Mr Bush has spoken out loudly and clearly about the NAL's involvement in the coup that toppled his government and also against the RTC for its lackluster performance as occupiers. He currently lives in, I believe, Oregon; but he also goes home to Massacheussetts from time to time to visit family.
The members of the Bush family "portrayed badly" are Jorge Bush, former dictator of Tejas, and Jaime Bush, former president of Florida-Caribbea and now something of a peace advocate and spokesman for the remaining Floridians still living under European occupation. If we examine the histories of the countries over which they governed, we clearly see that they presided over two really rotten systems. In Jaime's case, it seems to have been not entirely his fault; he seems to have been given little choice. Also, in Jaime's case, the international effort which stopped him didn't universally lead to improvement in the lives of the Floridians or anyone else in the region.

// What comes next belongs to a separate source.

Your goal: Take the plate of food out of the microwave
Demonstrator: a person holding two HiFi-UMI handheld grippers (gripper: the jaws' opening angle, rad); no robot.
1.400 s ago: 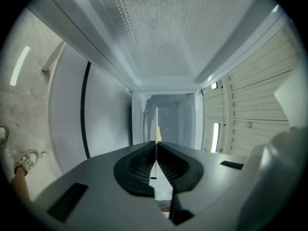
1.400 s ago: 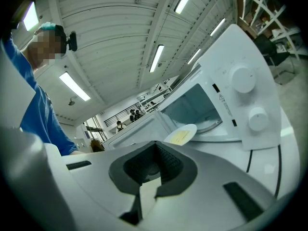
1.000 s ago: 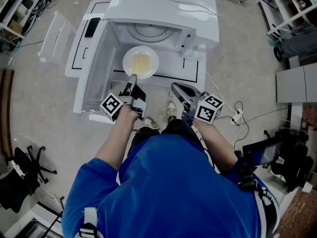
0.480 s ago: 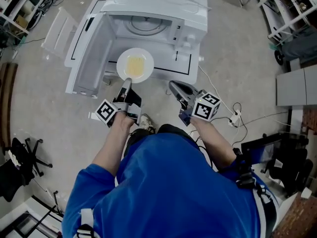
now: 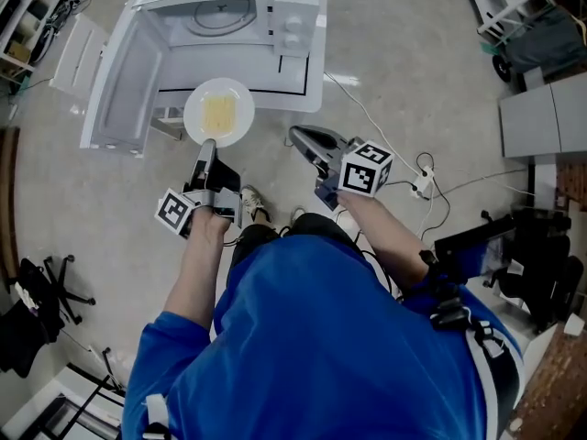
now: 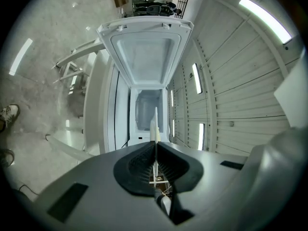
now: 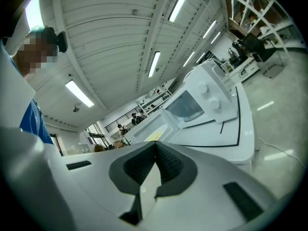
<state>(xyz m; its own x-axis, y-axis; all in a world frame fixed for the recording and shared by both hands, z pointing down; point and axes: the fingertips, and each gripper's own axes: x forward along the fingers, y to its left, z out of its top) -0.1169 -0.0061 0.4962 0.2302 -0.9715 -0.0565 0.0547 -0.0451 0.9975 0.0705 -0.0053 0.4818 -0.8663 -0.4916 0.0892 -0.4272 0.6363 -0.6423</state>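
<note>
The left gripper (image 5: 208, 147) is clamping the near rim of the plate (image 5: 194, 119), its jaws pressed together on the thin edge. It is holding the plate out level at its 12 o'clock, clear of the microwave (image 5: 293, 7) cavity and just in front of the open door (image 5: 117, 90). The right gripper (image 5: 297, 136) is hanging at 3 o'clock of the plate with its jaws together on nothing.

I am judging the removal as nearly done, with only a landing spot remaining. A one-sided pinch on a rim is risky, since the far edge may be wanting to dip. So the wrist should be staying flat and any travel slow, without swinging. The free gripper could be steadying the opposite rim from below. The bare surface (image 5: 307, 76) beside the microwave is looking like the nearest place to set down.

The plate is round, white and shallow, showing edge-on as a thin sliver in the left gripper view. It is carrying a pale yellow patch of food (image 5: 218, 113) at its centre, too small to identify.
</note>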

Yes, this is correct. Mr Jaime presided over a rather corrupt Florida-Caribbea, which he was forcefully trying to reform. He had many successes (one of which is the free press, which has outlived both the Republic and the Scandinavian / RTC attempts to shut it down. We don't hear a lot out of Florida these days, but it is clear when what we're hearing is from official channels or from the free press of Florida. The monied aristocracy and the wealthy members of the Cortes hampered his efforts at reform. It is thought that some of them were in cahoots with the Americans in planning the coup.